Apparently, this is my week for uncomfortable movies. Following the oh-so-joyous The Woodsman, I plunked in The Assassination of Richard Nixon starring Sean Penn, which follows the slow, and not quite understandable decay and self-destruction of Samuel J. Bicke (based on real-life would-be assassin Samuel Byck). As with Kevin Bacon, Sean Penn is certainly at the top of his acting career. Despite his personality and politics, there is very little that Penn has done that I haven't enjoyed on some level. Even with the ambiguity of this particular film, his characterization is such that he never falls out of character, and I was never left with a, "well, that didn't make sense" moment for Penn's portrayal.

The film starts and ends in the same place, the airport where Sam Bicke is about to make his final effort.

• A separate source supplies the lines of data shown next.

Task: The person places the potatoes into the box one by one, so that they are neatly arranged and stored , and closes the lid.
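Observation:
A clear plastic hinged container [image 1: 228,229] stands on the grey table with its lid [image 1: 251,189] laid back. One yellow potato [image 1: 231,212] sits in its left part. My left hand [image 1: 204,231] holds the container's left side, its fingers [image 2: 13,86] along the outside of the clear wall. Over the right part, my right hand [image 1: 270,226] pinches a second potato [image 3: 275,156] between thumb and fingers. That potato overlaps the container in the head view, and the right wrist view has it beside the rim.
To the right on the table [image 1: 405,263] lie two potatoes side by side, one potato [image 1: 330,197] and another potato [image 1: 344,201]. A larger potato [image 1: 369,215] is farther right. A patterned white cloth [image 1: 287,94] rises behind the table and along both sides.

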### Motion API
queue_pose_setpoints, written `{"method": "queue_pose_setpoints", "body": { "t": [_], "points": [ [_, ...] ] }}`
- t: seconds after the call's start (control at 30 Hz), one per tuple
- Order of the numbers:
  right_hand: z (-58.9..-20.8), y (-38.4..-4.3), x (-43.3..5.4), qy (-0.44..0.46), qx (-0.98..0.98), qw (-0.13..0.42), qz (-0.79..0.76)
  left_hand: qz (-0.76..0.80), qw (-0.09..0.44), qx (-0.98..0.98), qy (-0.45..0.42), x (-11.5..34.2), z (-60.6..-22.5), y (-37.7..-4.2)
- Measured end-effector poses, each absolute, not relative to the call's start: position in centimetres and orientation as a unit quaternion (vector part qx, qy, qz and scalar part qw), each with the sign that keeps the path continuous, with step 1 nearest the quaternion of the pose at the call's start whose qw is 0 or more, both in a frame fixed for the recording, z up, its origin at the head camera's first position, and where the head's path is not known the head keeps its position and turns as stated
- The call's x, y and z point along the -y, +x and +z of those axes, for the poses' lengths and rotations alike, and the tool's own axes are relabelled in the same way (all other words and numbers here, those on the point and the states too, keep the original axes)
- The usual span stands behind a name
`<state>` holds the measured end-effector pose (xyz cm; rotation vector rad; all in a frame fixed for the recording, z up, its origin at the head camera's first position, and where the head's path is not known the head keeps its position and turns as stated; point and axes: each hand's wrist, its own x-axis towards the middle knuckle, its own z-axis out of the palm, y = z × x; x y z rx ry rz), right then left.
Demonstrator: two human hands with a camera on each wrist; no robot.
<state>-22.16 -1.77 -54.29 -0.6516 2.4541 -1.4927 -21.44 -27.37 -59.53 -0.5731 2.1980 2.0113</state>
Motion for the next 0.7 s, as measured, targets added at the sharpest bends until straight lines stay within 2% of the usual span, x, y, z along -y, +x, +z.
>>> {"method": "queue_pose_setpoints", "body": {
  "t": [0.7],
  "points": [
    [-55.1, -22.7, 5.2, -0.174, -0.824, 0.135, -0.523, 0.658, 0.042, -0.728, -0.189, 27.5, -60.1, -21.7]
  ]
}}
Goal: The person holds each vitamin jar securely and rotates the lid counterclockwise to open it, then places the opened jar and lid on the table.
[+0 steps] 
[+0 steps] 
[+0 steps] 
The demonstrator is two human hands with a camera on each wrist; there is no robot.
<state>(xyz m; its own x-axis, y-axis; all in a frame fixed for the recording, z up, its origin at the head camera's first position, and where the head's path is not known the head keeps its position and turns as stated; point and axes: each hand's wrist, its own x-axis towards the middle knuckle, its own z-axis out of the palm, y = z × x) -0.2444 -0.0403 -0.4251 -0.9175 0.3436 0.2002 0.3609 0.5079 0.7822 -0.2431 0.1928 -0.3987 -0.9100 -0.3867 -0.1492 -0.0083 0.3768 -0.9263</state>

From there, we're immediately shifted to a year previous where a nervous and slightly out-of-place Sam is attempting to fulfill his new role as a salesman, while at the same time trying to regain his wife (they're seperated) and start up a business with partner and friend Bonny (Don Cheadle - without an accent).

Sam's greatest issue seems to be his growing disillusionment with the American dream, but in reality, it seems to be his own laziness coupled with his belief that the system has somehow failed him. Since I wasn't truly around for Nixon's term of office, I can only say that the latter is probably a realistic perception for most people during this time. Sam's growing frustration even leads him, at one point, to pitch an idea to his local Black Panther office. All the while, in the background, clips of Nixon's speeches as the embattled president faces growing scandal are shown in small snipits without any real logic.

I don't believe this movie failed to present Sam or the concept of America through the eyes of the "little guy", but it certainly didn't even begin to scratch the surface of what could have been an impressive statement about the belief in the American Dream and the subsequent reality.

If you're interested in seeing Sean Penn create a truly believable character, then by all mean, catch this movie. But if you're interested in being entertained, even through a theme of disenchantment, then definately pass.